Unfortunately, this bill is what happens when everyone wants to get reelected and too few politicians want to make hard choices. Congress won’t touch Medicare, Social Security, or Medicaid in any meaningful way, even though these programs are the drivers of our long-term debt. Instead, they nibble around the edges of discretionary spending, toss in some gimmicks, and go home to campaign on what they “delivered.”
But a government that promises everything to everyone, all the time, without limits, is not compassionate. It’s lying. And the lie is catching up with us.
You can’t run enormous budget deficits forever. You can’t let entitlements grow without reform. You can’t keep interest rates near 5% and still add trillions in new debt each year without consequences.

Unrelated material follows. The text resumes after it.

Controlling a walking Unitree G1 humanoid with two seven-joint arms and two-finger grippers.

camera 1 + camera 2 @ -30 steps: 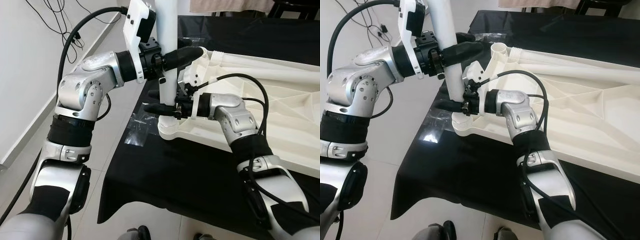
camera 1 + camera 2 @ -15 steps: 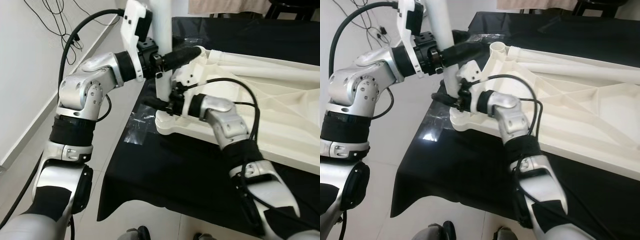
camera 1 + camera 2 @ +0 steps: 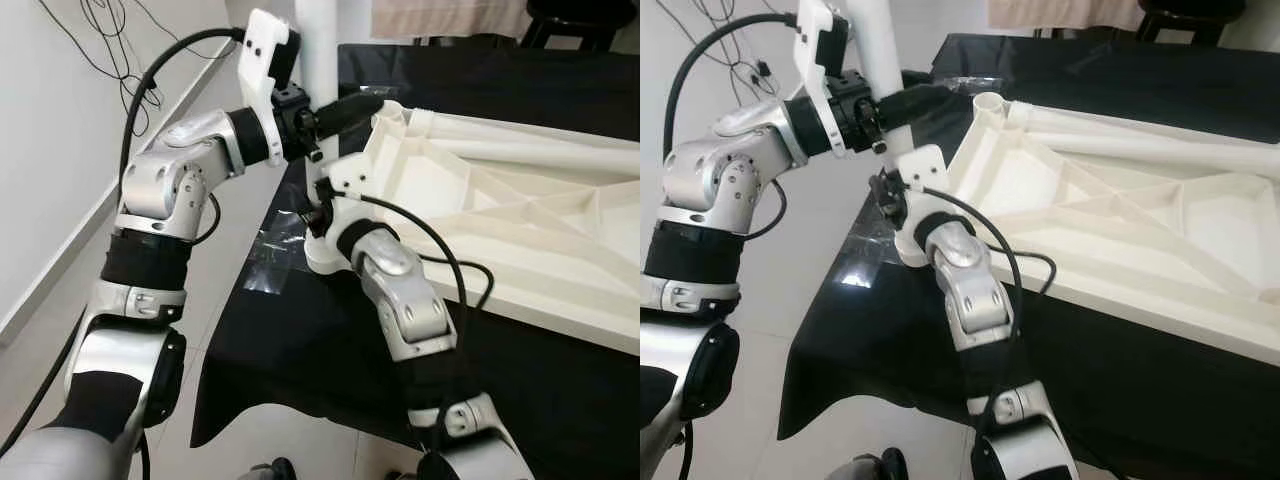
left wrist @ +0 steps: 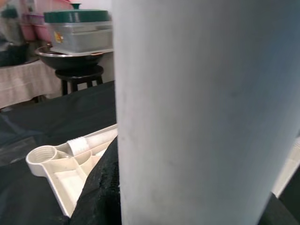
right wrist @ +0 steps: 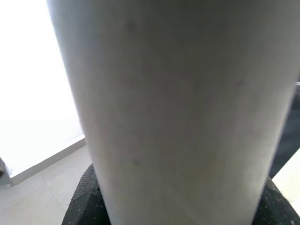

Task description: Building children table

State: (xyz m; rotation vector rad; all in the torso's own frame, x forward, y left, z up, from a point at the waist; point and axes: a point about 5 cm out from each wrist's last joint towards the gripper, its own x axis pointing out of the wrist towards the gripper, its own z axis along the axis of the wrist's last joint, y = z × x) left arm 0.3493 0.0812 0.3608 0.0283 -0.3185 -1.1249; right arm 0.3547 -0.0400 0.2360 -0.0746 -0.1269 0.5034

Americans aren’t addicted to cheap goods. But their political representatives in Washington are addicted to expanding programs that they think someone else will pay for — whether it’s billionaires, corporations, China, or the Federal Reserve. But the reality is that we all pay. We pay through inflation. We pay through stagnation. We’ll pay through painful austerity when the reckoning comes.
This bill is not a solution. It’s a symptom. A symptom of a broken political class that refuses to tell the truth or make hard decisions. It’s a symptom of a country that thinks debt doesn’t matter — until it does. Eventually the fantasy will collapse. We either confront the crisis now, or we’ll be crushed by it later.